PROBLEM DETAILS: This exercise calls for the data below to be retyped exactly, minus any images.

COLLECTED DATA:
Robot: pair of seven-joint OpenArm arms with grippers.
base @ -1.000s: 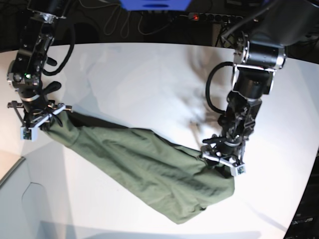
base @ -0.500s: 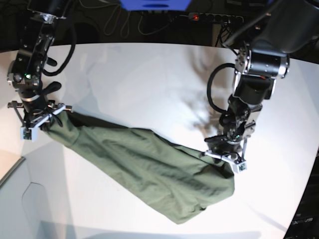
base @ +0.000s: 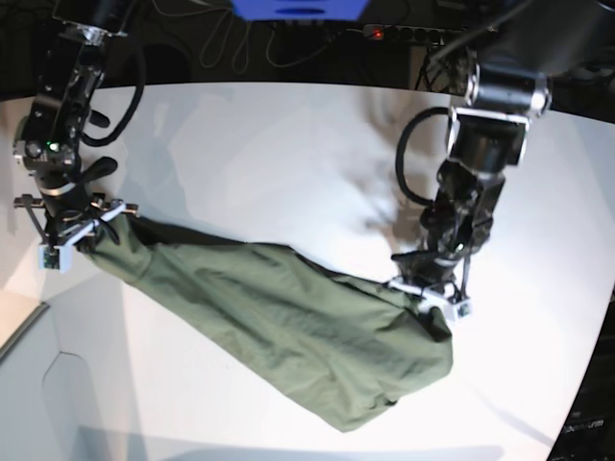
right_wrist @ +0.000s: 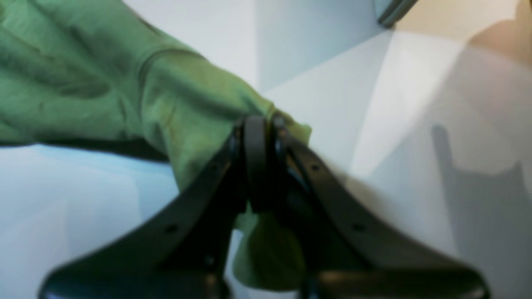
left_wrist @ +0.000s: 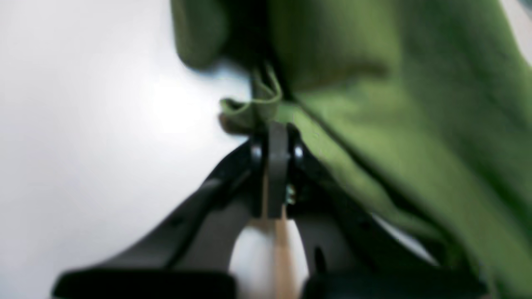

ANSWER FOR THE TASK:
Robot: pair of seven-joint OpenArm arms with grippers.
base @ -1.000s: 
base @ -0.500s: 
base @ +0.000s: 
right_wrist @ +0.000s: 
left_wrist @ +0.000s: 

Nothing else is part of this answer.